If you are like me, you cringe when a reviewer says “useable but a little soft wide open. This lens cleans up nicely at [enter stopped down f-stop number]” because those words are like fingernails on a chalkboard. With so many options to choose from, why would anyone choose to carry a lens you can’t use wide open? Personally, I would always opt for something smaller and lighter which I could use wide open.
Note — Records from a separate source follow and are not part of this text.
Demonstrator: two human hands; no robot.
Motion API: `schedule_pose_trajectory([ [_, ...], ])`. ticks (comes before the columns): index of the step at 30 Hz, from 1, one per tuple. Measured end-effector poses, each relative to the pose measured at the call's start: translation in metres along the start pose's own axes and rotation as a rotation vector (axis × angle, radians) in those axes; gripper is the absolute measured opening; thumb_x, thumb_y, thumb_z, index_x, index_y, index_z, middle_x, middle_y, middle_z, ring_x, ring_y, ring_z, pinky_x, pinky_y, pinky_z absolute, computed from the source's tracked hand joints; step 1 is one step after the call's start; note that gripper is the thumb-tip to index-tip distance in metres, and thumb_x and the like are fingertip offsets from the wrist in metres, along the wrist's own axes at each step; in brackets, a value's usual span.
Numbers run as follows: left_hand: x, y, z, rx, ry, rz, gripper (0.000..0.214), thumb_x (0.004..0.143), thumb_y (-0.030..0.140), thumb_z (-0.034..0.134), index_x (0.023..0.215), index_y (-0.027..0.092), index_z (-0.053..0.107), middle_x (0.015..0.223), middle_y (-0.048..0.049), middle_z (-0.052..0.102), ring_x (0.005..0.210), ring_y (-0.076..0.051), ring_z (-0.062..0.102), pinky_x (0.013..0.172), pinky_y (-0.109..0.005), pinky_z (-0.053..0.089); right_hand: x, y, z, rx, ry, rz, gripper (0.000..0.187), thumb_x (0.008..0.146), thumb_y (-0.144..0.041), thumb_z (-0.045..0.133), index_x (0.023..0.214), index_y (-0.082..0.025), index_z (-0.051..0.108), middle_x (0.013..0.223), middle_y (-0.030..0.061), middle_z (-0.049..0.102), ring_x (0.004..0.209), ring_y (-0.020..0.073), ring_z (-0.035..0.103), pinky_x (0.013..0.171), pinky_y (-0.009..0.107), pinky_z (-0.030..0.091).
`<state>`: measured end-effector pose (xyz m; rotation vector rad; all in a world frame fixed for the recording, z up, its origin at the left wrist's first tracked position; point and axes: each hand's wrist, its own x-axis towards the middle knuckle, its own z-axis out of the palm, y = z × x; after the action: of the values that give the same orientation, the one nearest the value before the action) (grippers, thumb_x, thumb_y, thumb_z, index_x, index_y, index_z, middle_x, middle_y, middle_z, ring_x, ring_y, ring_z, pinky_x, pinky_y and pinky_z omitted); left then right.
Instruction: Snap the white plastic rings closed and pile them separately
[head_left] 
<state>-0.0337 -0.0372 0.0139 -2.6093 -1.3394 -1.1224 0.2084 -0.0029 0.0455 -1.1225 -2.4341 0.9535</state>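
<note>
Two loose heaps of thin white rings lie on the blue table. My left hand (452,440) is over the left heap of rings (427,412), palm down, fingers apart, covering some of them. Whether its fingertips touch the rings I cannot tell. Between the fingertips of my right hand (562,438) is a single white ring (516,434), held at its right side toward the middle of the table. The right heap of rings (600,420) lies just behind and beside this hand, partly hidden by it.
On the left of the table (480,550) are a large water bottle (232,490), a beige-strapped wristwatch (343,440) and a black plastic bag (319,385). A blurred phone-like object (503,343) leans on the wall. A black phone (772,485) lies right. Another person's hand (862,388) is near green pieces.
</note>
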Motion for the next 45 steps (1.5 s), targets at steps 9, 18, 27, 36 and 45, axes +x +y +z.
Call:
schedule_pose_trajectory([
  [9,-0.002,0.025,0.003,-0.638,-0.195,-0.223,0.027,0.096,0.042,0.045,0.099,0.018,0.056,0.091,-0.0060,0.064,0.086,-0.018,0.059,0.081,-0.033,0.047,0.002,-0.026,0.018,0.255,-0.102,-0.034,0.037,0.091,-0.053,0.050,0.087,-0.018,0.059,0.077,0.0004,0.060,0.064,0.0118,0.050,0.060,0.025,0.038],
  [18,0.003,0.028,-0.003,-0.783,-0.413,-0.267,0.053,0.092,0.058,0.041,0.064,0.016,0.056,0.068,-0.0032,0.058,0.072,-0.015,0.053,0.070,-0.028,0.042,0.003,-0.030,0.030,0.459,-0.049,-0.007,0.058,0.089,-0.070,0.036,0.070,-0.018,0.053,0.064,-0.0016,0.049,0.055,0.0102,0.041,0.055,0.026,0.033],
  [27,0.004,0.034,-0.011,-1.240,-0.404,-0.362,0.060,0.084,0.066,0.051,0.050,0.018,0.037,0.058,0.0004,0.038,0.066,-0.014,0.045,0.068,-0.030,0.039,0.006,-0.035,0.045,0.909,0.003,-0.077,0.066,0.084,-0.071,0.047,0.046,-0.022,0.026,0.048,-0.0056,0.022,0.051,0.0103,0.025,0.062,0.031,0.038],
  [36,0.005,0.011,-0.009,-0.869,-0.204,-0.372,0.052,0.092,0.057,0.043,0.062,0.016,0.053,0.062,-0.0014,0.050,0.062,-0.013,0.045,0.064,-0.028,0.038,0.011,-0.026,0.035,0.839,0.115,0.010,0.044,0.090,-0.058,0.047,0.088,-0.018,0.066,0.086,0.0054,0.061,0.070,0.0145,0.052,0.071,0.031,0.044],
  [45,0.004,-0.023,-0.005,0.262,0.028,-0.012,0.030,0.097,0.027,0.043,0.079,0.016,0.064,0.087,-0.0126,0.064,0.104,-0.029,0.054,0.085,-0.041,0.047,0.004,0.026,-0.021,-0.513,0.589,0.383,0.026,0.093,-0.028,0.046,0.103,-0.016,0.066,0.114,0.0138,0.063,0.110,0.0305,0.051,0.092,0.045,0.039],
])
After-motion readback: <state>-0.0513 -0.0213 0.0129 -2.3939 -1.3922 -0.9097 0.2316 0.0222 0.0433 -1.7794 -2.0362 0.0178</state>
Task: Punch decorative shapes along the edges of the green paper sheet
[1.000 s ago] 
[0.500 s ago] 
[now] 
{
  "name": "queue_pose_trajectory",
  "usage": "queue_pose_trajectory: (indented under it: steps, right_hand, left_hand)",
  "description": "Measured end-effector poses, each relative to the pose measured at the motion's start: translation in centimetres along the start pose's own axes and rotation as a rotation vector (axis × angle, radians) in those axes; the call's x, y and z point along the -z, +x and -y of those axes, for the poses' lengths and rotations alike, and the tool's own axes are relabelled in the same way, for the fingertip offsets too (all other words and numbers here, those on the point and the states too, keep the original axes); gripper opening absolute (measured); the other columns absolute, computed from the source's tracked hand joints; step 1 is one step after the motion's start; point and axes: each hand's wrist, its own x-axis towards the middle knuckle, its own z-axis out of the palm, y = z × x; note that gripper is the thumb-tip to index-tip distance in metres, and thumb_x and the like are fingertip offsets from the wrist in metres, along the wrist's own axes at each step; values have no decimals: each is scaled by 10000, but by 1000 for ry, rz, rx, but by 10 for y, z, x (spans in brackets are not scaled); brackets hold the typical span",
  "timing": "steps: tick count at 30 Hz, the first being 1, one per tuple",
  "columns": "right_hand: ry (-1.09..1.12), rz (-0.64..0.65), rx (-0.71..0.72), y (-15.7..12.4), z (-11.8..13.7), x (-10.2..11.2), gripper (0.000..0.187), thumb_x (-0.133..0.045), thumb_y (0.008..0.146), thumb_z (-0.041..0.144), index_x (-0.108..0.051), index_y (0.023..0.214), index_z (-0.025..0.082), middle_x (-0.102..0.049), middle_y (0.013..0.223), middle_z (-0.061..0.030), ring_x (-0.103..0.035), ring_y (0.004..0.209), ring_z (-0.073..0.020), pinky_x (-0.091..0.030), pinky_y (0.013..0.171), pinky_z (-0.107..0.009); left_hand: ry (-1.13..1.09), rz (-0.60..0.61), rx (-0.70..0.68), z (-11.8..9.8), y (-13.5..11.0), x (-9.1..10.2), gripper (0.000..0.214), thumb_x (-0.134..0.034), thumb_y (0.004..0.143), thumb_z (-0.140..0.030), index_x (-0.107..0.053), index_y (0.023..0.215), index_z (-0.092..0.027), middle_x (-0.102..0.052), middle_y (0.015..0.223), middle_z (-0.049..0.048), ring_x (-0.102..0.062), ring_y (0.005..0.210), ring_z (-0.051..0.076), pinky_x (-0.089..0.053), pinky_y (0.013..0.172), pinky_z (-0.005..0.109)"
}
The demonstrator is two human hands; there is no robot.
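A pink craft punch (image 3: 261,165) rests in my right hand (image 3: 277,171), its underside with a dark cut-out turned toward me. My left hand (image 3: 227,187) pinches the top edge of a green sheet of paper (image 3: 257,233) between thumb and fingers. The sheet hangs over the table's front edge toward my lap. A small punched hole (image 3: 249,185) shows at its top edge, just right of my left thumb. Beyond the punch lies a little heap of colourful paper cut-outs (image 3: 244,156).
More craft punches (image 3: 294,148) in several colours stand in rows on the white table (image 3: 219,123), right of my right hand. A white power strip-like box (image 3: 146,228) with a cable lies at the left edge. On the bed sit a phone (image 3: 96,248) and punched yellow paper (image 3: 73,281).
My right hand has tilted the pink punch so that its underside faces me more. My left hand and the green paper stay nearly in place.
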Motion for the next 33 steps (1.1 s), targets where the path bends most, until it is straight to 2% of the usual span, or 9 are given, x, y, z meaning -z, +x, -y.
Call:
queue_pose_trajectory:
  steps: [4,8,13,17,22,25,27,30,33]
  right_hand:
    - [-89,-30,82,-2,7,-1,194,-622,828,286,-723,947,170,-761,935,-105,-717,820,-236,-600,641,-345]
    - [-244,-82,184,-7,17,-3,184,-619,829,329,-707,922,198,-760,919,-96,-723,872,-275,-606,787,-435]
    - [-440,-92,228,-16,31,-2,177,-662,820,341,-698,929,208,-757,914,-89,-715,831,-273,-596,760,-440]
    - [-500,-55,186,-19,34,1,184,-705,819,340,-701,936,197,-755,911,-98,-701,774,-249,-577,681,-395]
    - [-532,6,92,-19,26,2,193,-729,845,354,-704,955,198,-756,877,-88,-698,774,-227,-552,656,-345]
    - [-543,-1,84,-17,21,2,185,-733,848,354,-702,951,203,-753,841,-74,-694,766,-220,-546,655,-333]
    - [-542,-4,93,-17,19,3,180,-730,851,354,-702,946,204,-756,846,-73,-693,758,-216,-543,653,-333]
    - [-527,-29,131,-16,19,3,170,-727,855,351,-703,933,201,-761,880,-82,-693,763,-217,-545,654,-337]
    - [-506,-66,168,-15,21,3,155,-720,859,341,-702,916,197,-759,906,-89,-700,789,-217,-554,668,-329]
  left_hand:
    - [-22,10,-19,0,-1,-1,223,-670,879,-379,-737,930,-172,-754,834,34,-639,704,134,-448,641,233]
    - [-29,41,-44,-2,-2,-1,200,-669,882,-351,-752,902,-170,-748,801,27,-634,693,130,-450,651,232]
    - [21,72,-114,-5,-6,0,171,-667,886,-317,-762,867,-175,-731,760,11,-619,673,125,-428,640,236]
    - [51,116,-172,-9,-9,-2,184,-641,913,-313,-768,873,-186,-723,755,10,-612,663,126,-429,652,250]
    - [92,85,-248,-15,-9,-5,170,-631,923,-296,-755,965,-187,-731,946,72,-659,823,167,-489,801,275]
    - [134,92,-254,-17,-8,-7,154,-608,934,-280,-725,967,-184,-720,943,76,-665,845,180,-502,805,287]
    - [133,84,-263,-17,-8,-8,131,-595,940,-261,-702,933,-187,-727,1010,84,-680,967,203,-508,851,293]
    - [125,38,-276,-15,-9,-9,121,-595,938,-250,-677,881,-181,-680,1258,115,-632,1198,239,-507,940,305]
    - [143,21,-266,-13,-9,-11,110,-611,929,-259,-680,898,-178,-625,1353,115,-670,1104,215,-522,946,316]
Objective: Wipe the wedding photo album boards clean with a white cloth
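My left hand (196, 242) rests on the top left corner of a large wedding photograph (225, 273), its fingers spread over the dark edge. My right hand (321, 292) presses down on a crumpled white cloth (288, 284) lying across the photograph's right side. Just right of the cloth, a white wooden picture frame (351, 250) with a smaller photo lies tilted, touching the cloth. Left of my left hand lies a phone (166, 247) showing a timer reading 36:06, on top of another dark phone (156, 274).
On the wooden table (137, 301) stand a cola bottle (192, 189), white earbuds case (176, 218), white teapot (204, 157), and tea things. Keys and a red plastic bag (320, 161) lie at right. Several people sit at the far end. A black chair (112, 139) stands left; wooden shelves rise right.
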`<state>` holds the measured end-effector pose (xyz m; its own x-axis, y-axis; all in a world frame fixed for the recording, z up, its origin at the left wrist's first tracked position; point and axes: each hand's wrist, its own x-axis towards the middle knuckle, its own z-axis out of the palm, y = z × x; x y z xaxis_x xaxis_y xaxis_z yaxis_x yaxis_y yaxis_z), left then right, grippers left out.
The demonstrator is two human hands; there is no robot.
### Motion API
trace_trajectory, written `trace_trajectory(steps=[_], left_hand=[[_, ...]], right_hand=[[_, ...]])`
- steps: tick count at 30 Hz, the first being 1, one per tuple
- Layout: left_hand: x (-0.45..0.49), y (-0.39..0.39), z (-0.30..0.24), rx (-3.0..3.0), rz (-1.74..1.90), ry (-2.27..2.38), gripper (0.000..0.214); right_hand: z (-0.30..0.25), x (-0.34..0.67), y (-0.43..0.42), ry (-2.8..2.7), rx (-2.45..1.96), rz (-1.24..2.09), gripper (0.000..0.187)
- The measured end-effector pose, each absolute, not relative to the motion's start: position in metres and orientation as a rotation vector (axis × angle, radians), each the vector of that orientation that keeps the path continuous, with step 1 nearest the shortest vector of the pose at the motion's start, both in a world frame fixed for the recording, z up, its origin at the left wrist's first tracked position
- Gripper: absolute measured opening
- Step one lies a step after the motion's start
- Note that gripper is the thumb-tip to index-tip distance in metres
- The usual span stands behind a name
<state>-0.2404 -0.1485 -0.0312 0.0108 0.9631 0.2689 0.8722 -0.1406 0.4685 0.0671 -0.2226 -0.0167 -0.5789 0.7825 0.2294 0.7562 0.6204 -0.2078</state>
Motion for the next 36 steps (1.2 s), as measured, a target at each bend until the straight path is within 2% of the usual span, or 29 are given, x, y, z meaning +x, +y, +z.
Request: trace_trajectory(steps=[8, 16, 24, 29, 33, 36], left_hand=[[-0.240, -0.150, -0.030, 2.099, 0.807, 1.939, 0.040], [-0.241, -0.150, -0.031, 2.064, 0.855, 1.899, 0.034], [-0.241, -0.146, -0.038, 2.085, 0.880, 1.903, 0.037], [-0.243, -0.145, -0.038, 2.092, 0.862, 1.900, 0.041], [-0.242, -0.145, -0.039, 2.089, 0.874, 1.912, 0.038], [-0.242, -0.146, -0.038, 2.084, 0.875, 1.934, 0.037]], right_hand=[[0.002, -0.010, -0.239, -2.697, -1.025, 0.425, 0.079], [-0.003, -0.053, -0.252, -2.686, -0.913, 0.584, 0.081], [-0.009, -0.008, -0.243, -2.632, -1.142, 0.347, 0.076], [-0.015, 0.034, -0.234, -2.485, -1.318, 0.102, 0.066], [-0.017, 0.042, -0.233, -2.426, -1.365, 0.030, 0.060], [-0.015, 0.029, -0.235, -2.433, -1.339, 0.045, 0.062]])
Under normal circumstances, my gut says, if a lens is a mess wide open it is an immediate deal-breaker. With the Japanese Summilux this is not a normal circumstance. In this case, because it has so much soul, softness at 1.4 in and of itself is not an immediate dealbreaker. If pushed, I could justify carrying this lens around even if I won’t ever use it wide open. Unfortunately, there is another issue at f1.4. When shot wide open, in some situations, the soul train is overtaken by Michael Jackson. Specifically, Michael Jackson living on the Thriller album cover.
The glow is real. Although some glow is passable with vintage lenses, and (inexplicably) some people like this sort of thing, glamour glow doesn’t do it for me. Check out the words on the sides of the image below.
This lens controls flare surprisingly well for its age. At 1.4 it is often a washout but at f2 you can expect some worthwhile, interesting, and useful flares. I dig it but I am a flare loving kind of guy.
Did I keep it?
I wish you didn’t ask me that because the answer requires a detour through the Jerry Springer Show. If you are not familiar with the show, Jerry Springer found misfits from all walks of society and put them on stage for our viewing pleasure and encouraged them to fight with one another and make each other cry. I remember watching one episode where a woman was talking about her abusive boyfriend and Jerry Springer was asking her about her mindset regarding the relationship. It went something like this:
Jerry Springer: So why do you stay with your boyfriend?
Girl: He loves me.
Jerry Springer: But he punches you in the face at least once a month.
Girl: yes. But when he is not punching me in the face, he loves me.
Jerry Springer: I don’t understand. How can he love you and still punch you in the face?
Girl: You don’t know him like I do. I don’t know but he does and I love him back.
And therein lies my issue with the Japanese Summilux. When it is not punching me in the face it loves me…and I love it back. When the images don’t go all Michael Jackson Thriller, when I have time to focus (or zone focus), when the adapter isn’t stuck in the rear lens cap, and I don’t need to shoot wide open, I would put it head to head with most anything else in my arsenal if I was looking for a whopping dose of vintage SOUL.
The question for you is how much of a beating are you willing to take looking for true love? Before you answer, remember you are talking about a 50+ year old lens.